I’ve come to believe that art works are deeply contextual utterances, that much of their conception occurs when the artist is thinking about a specific act for a specific place in concert with a specific group of people. Once the work exists, it may or may not be taken up by all sorts of people in unanticipated ways, but the problem for the maker is not one of anticipating all possible responses, but rather how to understand the meanings that are fighting to the surface in that particular piece of contextual thinking that the artwork embodies. That’s another way of saying I make art to find out what I am thinking about my place in the world at any particular time and as such, knowing that 50 or 5000 people “liked” it is a metric that is useless the next time I try to make something.

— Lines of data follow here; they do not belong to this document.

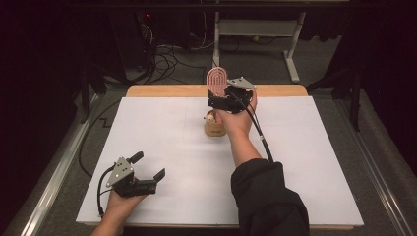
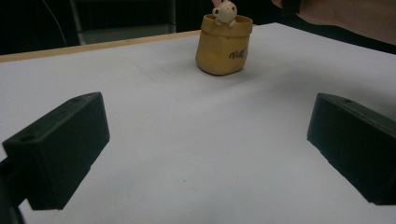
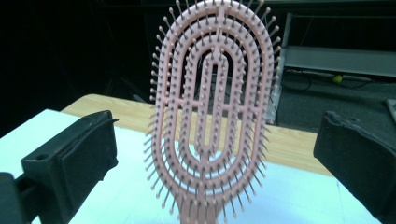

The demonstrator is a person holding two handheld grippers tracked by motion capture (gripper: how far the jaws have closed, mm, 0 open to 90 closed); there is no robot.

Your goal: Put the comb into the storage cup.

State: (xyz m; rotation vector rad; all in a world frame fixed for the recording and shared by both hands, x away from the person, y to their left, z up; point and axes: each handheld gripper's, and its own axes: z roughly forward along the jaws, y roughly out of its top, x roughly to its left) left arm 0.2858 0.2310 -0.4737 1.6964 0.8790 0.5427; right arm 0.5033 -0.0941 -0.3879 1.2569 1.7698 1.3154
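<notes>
A pink oval hairbrush (image 1: 216,80) stands upright at the far middle of the table, its bristles facing me in the right gripper view (image 3: 215,107). My right gripper (image 1: 220,96) is open, its jaws wide on either side of the brush head without touching it (image 3: 215,154). Just in front sits a tan pot (image 1: 215,129) with a small cream figure (image 2: 225,11) at its rim; the brush's handle is hidden behind the hand. My left gripper (image 1: 149,165) rests open near the front left, pointing at the pot (image 2: 224,44) with nothing between its jaws.
A white sheet (image 1: 162,142) covers the wooden table (image 1: 167,90). Beyond the far edge are a metal desk frame (image 1: 290,46) and loose cables (image 1: 167,56) on the floor. A dark sleeve (image 1: 268,196) reaches in from the front.
</notes>
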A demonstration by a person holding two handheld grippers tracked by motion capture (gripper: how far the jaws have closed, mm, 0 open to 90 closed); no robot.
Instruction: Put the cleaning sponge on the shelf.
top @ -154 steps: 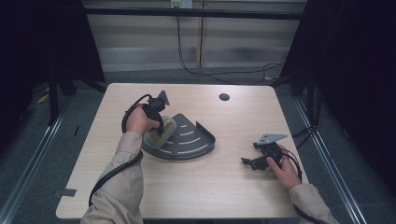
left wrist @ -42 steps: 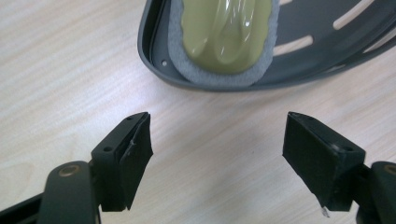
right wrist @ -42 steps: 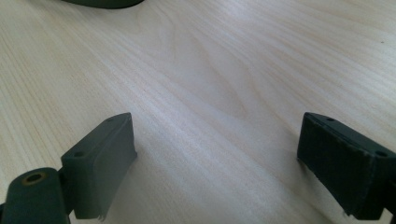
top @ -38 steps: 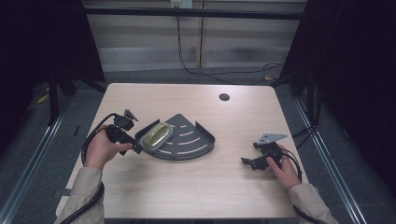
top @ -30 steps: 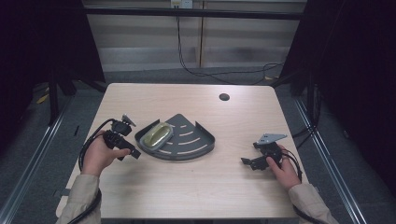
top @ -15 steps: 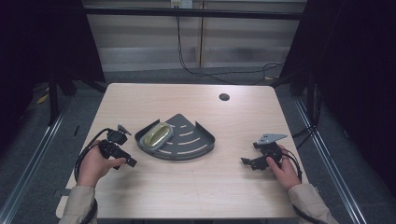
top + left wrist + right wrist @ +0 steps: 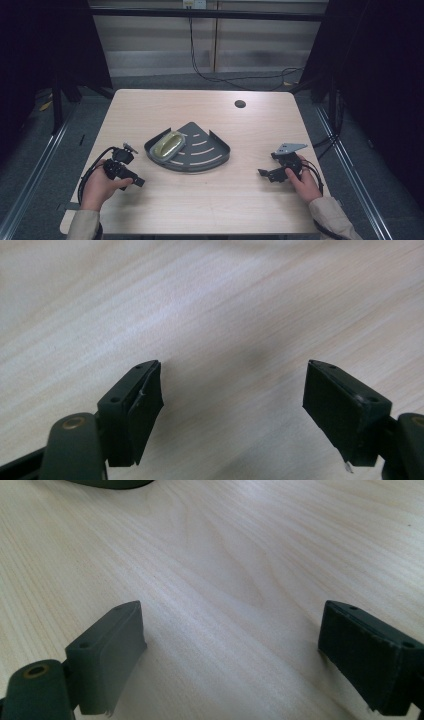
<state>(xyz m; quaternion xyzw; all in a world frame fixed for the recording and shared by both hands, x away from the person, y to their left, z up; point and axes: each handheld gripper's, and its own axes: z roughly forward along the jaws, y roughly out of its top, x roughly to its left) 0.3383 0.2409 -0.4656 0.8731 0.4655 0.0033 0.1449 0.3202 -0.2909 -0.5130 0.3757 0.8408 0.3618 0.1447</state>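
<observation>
A dark grey, quarter-round plastic corner rack with pale slots in its floor and a low raised wall is sitting near the middle of the light wooden table, and a yellowish-green oval bar, probably soap, is lying in the rack's 10 o'clock corner, touching the floor and close against the wall. The person's left gripper is resting at about 8 o'clock from the rack, well apart from it; in the left gripper view its jaws are standing wide apart over bare wood, grasping nothing. The right gripper is lying at about 4 o'clock from the rack, and the right gripper view is showing its jaws likewise spread and empty, with the rack's edge far off at the top. Judging from its look, the bar is probably firm but smooth and inclined to slip, so a hold across its narrow width at mid-length is seeming safest. The rack is looking light and stiff, and its upright wall is offering the best place to pinch.
</observation>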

The logic that governs online value is the logic of mid-century advertising, where the assumption is that the more eyeballs that see an ad, the more effective it is likely to be. Why else have friend counters in Facebook, numbers of followers on twitter? The earliest personal web pages had visitor counters, as you may remember. The information about the number of people who have seen things is useful to advertisers, but useless for artists, because the quality of those encounters escapes measurement. Art’s value lies in its ability to catalyse change, in the lives of those who make it and encounter it. It is a process that proceeds over time, with repetition and inflection. “Liking,” “+1-ing,” and “retweeting” are not responses, they are convulsions that stand in for an encounter we wish to have. The Me generation has given way to the “me-too” generation.

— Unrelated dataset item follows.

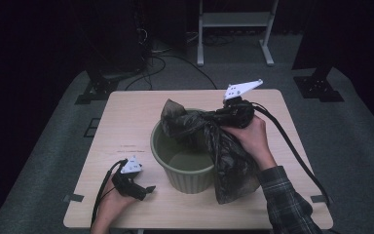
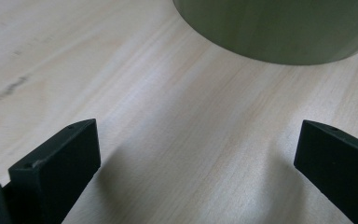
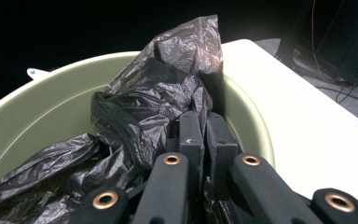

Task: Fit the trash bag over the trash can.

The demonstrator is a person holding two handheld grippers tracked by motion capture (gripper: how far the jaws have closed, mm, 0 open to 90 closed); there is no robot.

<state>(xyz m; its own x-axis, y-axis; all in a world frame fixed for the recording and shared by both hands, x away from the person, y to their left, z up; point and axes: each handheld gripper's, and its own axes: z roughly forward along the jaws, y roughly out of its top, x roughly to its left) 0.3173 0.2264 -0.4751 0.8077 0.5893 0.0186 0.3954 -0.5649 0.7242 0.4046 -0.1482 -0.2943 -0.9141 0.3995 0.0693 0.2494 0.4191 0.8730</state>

When the mechanisms of response are so rudimentary, when the metrics of momentary attention trump all other assignations of value, where does that leave us as makers? For many, the internalization of the advertising mindset is complete as they struggle to “manage personal brands” across multiple online forums, or try to drive their numbers up. In part this is because it’s easier, less painful to talk about the amount of something than the often contradictory or ambiguous meanings that happen with each encounter.
The only future of art that I’m interested in lies in the cracks, the spaces between screens, or where our encounter with screens is made once again slow and strange.